• _TASK_
Would you output the whole listing below, exactly as it reads?
============
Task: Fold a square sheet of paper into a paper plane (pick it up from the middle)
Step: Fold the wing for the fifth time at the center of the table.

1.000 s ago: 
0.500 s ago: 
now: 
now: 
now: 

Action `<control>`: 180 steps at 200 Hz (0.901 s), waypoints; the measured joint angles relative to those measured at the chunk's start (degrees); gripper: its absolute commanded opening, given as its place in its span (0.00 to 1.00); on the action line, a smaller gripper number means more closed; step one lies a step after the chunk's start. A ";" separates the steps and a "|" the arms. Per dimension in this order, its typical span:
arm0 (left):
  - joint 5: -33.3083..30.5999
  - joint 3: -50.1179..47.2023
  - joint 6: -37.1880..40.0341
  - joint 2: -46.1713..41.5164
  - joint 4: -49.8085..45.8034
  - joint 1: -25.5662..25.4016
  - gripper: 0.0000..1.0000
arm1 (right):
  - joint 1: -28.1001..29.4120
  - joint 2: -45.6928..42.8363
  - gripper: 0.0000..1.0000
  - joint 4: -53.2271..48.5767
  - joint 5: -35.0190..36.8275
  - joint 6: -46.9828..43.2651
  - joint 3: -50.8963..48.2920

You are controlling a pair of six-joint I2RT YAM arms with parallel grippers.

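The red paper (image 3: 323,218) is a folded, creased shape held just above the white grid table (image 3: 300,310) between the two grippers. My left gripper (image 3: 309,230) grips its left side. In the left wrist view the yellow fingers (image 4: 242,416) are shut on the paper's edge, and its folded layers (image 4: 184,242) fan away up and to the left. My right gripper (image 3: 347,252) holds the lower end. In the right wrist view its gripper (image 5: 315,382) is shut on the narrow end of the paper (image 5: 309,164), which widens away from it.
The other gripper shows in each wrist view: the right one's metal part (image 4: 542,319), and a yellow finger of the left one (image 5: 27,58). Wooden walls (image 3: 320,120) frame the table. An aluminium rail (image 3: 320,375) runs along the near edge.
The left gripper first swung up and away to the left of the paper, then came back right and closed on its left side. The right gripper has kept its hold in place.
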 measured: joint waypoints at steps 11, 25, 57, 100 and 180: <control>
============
• _PROBLEM SOLUTION_
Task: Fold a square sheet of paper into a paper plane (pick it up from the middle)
Step: Fold the wing for the fifth time at the center of the table.

1.000 s ago: 
0.500 s ago: 
now: 
now: 
now: 

Action `<control>`: 180 steps at 200 Hz (0.901 s), waypoints; the measured joint angles relative to those measured at the chunk's start (degrees); gripper: its absolute commanded opening, given as its place in its span (0.00 to 1.00); on the action line, a smaller gripper number means more closed; step one lies a step after the chunk's start. A ";" separates the steps and a "|" the arms. Per dimension in this order, its typical span:
arm0 (left):
  - joint 5: -33.3083..30.5999
  - joint 3: -50.1179..47.2023
  - joint 6: -37.1880..40.0341
  - joint 2: -46.1713..41.5164
  - joint 4: -49.8085..45.8034
  - joint 1: -25.5662..25.4016
  - gripper: 0.0000..1.0000
arm1 (right):
  - joint 1: -28.1001..29.4120
  - joint 2: -45.6928..42.8363
  - gripper: 0.0000..1.0000
  - joint 4: -53.2271..48.5767
  - joint 5: -35.0190..36.8275
  - joint 6: -46.9828..43.2651
  - joint 3: -50.8963..48.2920

You are controlling a pair of six-joint I2RT YAM arms with parallel grippers.

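The red paper (image 3: 323,218) is a folded, creased shape held just above the white grid table (image 3: 300,310) between the two grippers. My left gripper (image 3: 309,230) grips its left side. In the left wrist view the yellow fingers (image 4: 242,416) are shut on the paper's edge, and its folded layers (image 4: 184,242) fan away up and to the left. My right gripper (image 3: 347,252) holds the lower end. In the right wrist view its gripper (image 5: 315,382) is shut on the narrow end of the paper (image 5: 309,164), which widens away from it.
The other gripper shows in each wrist view: the right one's metal part (image 4: 542,319), and a yellow finger of the left one (image 5: 27,58). Wooden walls (image 3: 320,120) frame the table. An aluminium rail (image 3: 320,375) runs along the near edge.
The left gripper first swung up and away to the left of the paper, then came back right and closed on its left side. The right gripper has kept its hold in place.
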 measured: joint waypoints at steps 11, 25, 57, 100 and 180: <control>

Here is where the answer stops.